Construction of Mega projects in Tanzania is being planned in a move expected to end decade-long water woes that have affected some parts of the country.
Minister for Water and Irrigation, Engineer Gerson Lwenge in his budget speech said the strategy will improve water access by 75% and 95% in rural and urban areas respectively, come 2020.
He said that since people are no longer able to rely on ponds, streams or wells due to climate change, the government will embark on renewable energy projects. On the other hand, hand pumps which would have served as an alternative seem not to be an effective option.
Eng Lwenge added that the government will collaborate with the World Bank‘s Global Partnership on Output-Based Aid (GPOBA) to implement the project at a cost of $4.2m. The project would be a first to be implemented in Tanzania. It is projected to reduce operational costs, especially for rural-based water projects.

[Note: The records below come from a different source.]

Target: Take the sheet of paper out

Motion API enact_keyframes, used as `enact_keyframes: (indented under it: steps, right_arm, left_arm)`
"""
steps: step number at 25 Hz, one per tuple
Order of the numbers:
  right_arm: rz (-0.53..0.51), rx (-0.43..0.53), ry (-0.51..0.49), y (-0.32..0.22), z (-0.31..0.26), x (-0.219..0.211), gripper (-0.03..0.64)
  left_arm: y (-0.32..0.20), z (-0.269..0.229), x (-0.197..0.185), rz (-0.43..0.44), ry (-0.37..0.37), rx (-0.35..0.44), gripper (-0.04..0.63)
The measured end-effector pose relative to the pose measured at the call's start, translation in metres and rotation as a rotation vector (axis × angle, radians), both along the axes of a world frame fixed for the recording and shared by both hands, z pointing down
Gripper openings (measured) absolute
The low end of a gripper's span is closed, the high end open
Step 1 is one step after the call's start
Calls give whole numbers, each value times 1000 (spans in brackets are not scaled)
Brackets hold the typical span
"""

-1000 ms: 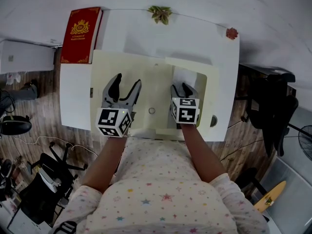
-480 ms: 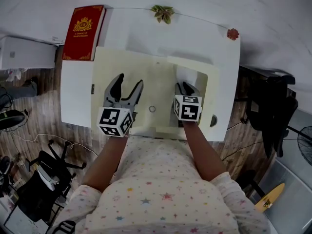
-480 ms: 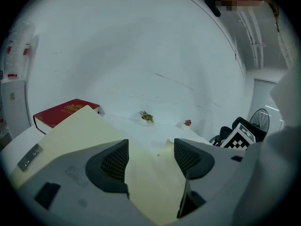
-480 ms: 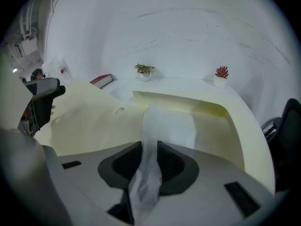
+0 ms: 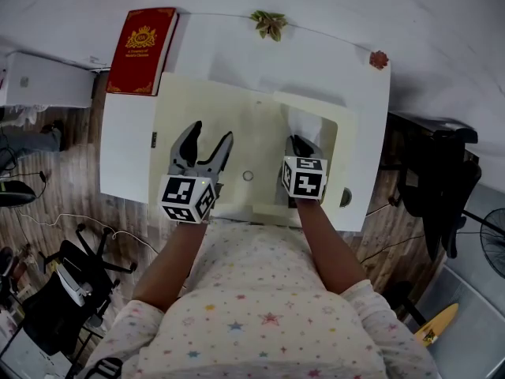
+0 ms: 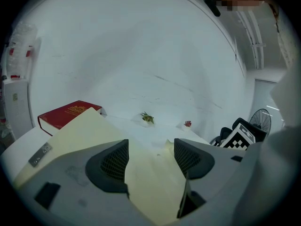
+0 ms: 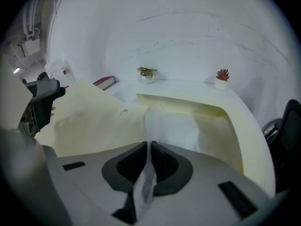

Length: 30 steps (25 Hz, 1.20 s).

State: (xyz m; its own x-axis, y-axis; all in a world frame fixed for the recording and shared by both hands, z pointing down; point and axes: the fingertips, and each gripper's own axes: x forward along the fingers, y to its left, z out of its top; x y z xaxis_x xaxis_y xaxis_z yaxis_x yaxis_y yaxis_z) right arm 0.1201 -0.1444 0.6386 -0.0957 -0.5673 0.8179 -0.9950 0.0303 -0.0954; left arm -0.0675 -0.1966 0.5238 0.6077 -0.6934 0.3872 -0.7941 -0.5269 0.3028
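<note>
A large cream envelope [image 5: 229, 125] lies flat on the white table [image 5: 126, 160], its flap end to the right. A white sheet of paper [image 5: 309, 126] sticks out of its open right end. My right gripper [image 5: 304, 148] is shut on the near edge of that sheet; in the right gripper view the paper [image 7: 160, 131] runs pinched between the two jaws [image 7: 147, 160]. My left gripper [image 5: 203, 144] is open and rests over the envelope's left half, with cream envelope [image 6: 150, 173] showing between its fingers.
A red book [image 5: 142, 50] lies at the table's far left corner. A small green plant [image 5: 269, 24] and a small red plant [image 5: 379, 59] stand along the far edge. Chairs and floor clutter surround the table.
My right gripper has shifted slightly right and nearer to me with the paper's edge in it. The left gripper has hardly moved.
</note>
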Motion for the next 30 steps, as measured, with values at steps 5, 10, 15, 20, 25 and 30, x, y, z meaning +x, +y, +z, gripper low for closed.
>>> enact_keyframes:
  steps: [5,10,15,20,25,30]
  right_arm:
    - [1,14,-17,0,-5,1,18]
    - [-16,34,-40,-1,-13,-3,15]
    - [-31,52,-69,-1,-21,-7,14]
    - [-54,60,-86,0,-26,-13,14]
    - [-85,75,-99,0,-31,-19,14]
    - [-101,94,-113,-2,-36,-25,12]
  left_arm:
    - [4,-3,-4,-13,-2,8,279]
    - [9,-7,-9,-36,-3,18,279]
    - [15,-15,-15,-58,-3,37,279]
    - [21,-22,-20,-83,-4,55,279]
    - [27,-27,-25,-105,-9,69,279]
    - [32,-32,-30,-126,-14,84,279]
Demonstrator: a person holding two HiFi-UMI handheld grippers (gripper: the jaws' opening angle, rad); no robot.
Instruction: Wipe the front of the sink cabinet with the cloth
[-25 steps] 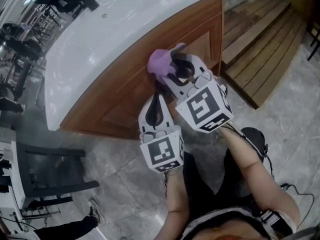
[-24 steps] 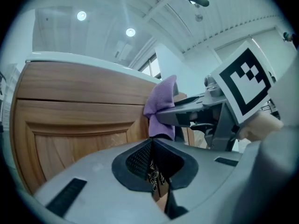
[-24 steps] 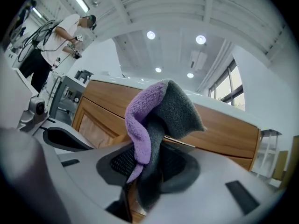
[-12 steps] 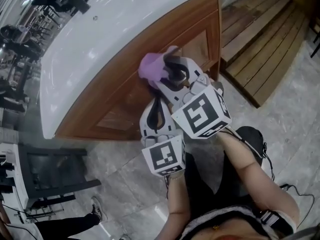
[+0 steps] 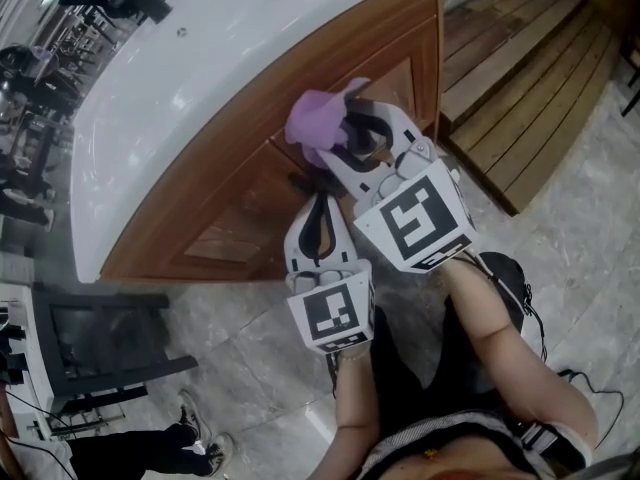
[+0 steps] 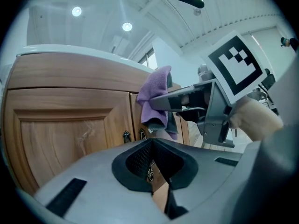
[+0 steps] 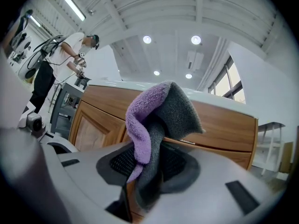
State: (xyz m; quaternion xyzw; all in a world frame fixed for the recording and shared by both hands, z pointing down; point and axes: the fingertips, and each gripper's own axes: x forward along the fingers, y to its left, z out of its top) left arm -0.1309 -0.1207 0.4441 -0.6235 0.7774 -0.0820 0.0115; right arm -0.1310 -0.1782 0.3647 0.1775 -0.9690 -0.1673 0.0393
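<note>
Your right gripper (image 5: 348, 136) has its jaws clenched on the cloth (image 7: 152, 113). The cloth is a purple-and-grey wad that bulges past the tips. In the head view it lies against the upper part of the sink cabinet (image 5: 225, 193) front, just under the white counter (image 5: 190, 63) edge, a little right of centre in the frame. These views don't show whether the cloth actually presses on the wood, so lean in until you feel it bear. Let only fabric meet the panel, never the hard tips. Work in long overlapping passes along the grain: top rail first, then down over the recessed door panels, slowing at the mouldings where dust would lodge. Mind the two small door knobs (image 6: 126, 136) at the seam between the doors, low in the centre of the left gripper view. Go round them rather than dragging across, or the cloth may snag and pull out of the grip. Your left gripper (image 5: 320, 203) hangs lower, close beside the right one, its jaws pressed together with nothing between them. Hold it off the wood and clear of the wiping path. The long stretch of front running toward the lower left of the head view is likely not yet wiped.
</note>
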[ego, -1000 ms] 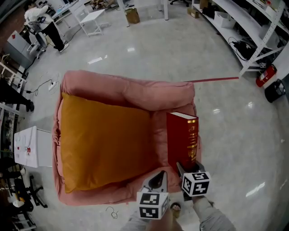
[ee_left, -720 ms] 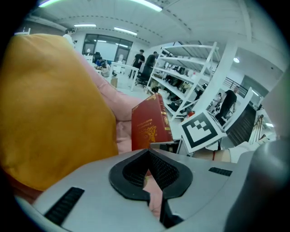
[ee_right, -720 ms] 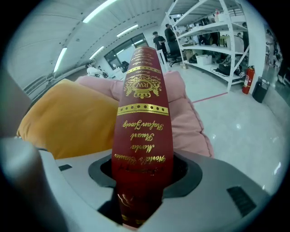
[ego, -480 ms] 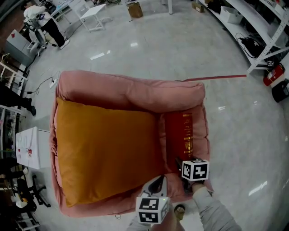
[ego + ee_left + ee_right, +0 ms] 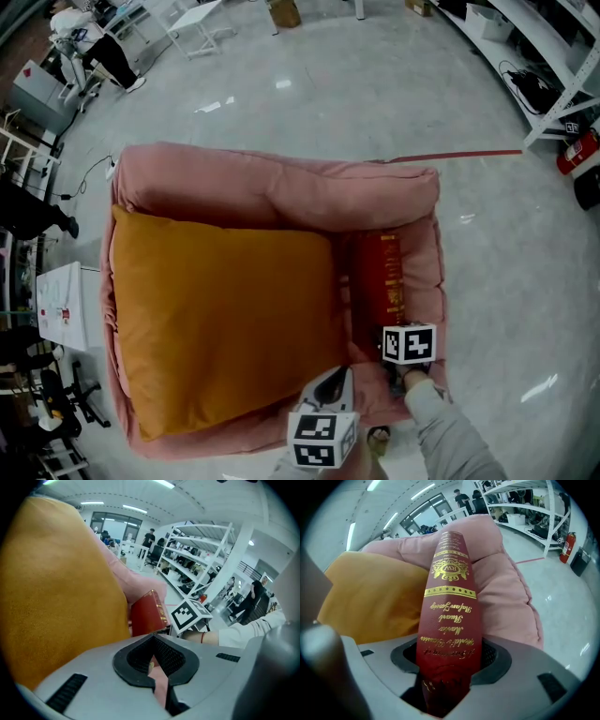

The work done involved expansion work at Upper and Lower Ruvu water treatment plants in Mlandizi and Bagamoyo respectively. According to the minister, water supply has since increased from 92m litres to 196m litres per day at the Upper Ruvu and from 182m litres to 270m litres at Lower Ruvu.
He further added that the DAWASA implemented Kimbiji and Mpera deep boreholes, that are expected to pump in an additional 260m litres a day, will be completed next month.
The government is also targeting the expansion of the Lake Victoria to Tabora water project that will benefit over 100 villages. Renovations and construction of nine large dams including the Kidunda dam are some of the long-term goals of the government in a bid to improve water supply in the region.